Помни о Поликрате
В общем, как писал современник, проезжавший через Курляндию примерно в 1655-м, когда Якоб праздновал пятнадцатилетие пребывания у руля: «Нет слов, чтобы описать блаженство и богатство этих благословенных краев. Достаточно сказать, что в тавернах почтенные бюргеры, мастера, торговцы и знатные господа, владеющие землями, совместно с матросами, портовыми поденщиками и прочим простым людом, дружно поднимают кружки с добрым пивом за здравие любимого герцога». И было отчего. Любимый герцог ежедневно и ежечасно оправдывал доверие подданных. Справедливо именуя себя «первым работником Курляндии», он пахал как вол: лично курировал основные объекты, не позволяя себе даже послушать музыку, до которой был крайне охоч, вел активную дипломатическую работу, простив долги императору Священной Римской империи, получил наследственный титул германского имперского князя, тем самым введя род Кетлеров в сливки европейских элит. И сверх того, крепя авторитет в «верхах», умел, не притворяясь, добиваться признания «низов». Во всяком случае после 28 февраля 1648 года – когда герцог едва не погиб, спасая из проруби нескольких либавских детишек, – его популярность в массах достигла максимума, вообще возможного для человека, который еще жив.
Неудивительно, что в какой-то момент имя Якоба Кетлера стало своего рода критерием успеха. Якобу завидовали. Якобом восхищались. На Якоба старались равняться мелкие германские князьки, а князья покрупнее вступали с ним в уважительную переписку, прося совета и консультации по самым разным вопросам. И только сам Якоб – это видно по сохранившимся письмам периода расцвета – смотрел на ситуацию трезво. Не знаю, слышал ли он что-то о Поликрате и его перстне (скорее, как культурный человек, слышал), но даже если и нет, оснований для тревоги хватало. Дальновидный аналитик, он наблюдал, как страшно разорила Европу беспощадная Тридцатилетняя война, по счастливому случаю, не затронувшая Прибалтику, предвидел неизбежность очередной, окончательной схватки Швеции с Польшей – и боялся. Прекрасно понимая, что его крохотное «княжество в табакерке» может быть уничтожено в любой момент, и поделать с этим ничего нельзя. Разве что попытаться объявить нейтралитет и добиться от потенциальных участников будущей войны гарантий уважения этого нейтралитета.
Вот ради этого зыбкого, почти невероятного шанса, проявив чудеса дипломатического искусства и не жалея денег, герцог добился созыва специального конгресса в Любеке. А там, пару лет поговорив, представители заинтересованных сторон, включая Польшу, при участии Франции, главной победительницы в прошедшей войне и практически гегемона Европы, дали-таки гарантии, что Курляндия, ежели что, вправе остаться в стороне от конфликта, при том единственном условии, что дом Кетлеров станет снабжать всех, кто потребует, продовольствием.

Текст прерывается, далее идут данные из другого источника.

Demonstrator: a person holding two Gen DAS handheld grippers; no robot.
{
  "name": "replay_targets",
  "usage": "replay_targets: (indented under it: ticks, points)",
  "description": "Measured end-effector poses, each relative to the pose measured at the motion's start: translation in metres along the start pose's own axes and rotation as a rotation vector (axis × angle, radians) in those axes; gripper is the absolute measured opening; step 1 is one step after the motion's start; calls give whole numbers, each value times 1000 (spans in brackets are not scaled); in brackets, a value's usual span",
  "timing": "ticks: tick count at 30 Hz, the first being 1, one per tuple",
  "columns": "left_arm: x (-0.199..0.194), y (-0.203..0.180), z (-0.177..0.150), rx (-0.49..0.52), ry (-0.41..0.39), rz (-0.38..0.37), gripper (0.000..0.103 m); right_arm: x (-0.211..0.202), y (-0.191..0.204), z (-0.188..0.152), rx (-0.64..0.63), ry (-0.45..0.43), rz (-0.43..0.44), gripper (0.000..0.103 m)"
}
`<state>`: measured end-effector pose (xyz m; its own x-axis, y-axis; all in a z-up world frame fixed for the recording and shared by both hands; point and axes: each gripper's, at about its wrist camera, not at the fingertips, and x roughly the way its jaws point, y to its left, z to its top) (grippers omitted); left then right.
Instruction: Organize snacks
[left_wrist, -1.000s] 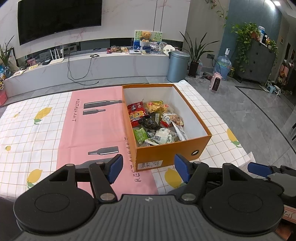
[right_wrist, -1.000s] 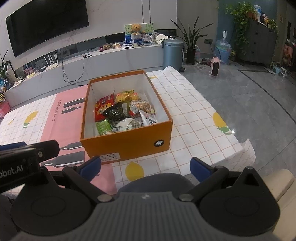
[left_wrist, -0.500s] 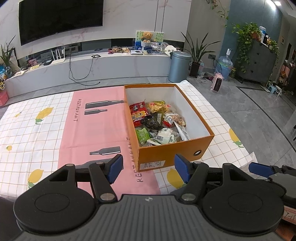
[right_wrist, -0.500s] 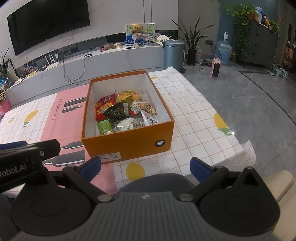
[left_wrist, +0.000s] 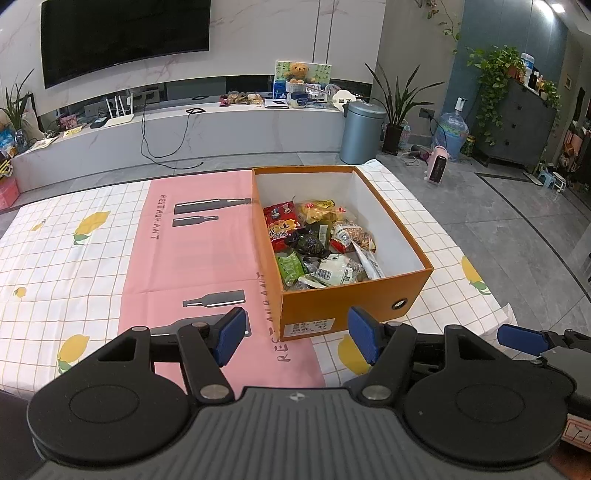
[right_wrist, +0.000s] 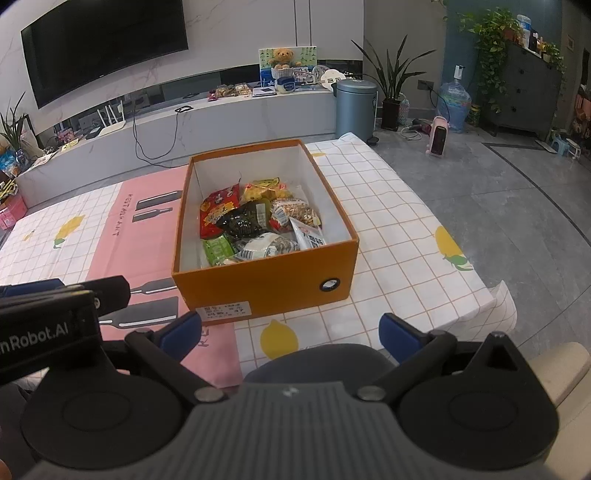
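1. Both grippers, left (left_wrist: 295, 334) and right (right_wrist: 290, 334), hang spread and empty over the desk (left_wrist: 74, 254) edge, as a second ago.
2. Snacks (left_wrist: 317, 242) lie heaped in the orange box (left_wrist: 347, 299), which sits unmoved just beyond the fingertips.
3. Nothing else has shifted.

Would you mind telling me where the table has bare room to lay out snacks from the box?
The pink runner left of the orange box is bare, as is the checked cloth beyond it. A narrower strip lies right of the box. Inside, the snack packets crowd the near half.
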<state>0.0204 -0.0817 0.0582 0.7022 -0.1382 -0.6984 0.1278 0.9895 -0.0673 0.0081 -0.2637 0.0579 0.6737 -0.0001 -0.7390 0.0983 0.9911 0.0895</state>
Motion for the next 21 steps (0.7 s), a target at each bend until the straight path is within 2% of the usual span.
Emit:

И это, конечно, было огромной дипломатической победой, но в реальной жизни, где правила диктует сила, победа была хуже поражения. Просто потому, что когда война все-таки началась, в первые же ее дни генерал Роберт Дуглас, командующий шведскими войсками в Прибалтике, без всяких разговоров ввел в Курляндию войска, в ночь с 28 на 29 сентября 1658 года овладел Митавой и, после категорического отказа герцога присягнуть Стокгольму, объявил Якоба и его семью «пленниками Трех Корон» – и плен, сперва в Риге, а потом в Ивангороде, оказался далеко не формальностью: Кетлеров, вымогая присягу, держали в настолько тяжелых условиях, насколько это допускали приличия времени, порой угрожая и казнью. Тем не менее Якоб твердо отказывался признать верховную власть Швеции, заявляя, что лучше умрет на плахе, и в конце концов стойкость оправдала себя: война, окончившись ничем, оказалась все же выгоднее для Польши, и по Оливскому миру герцога в июле 1660 года освободили, взяв на прощание клятву, что «мстить шведам не будет, а будет верным другом».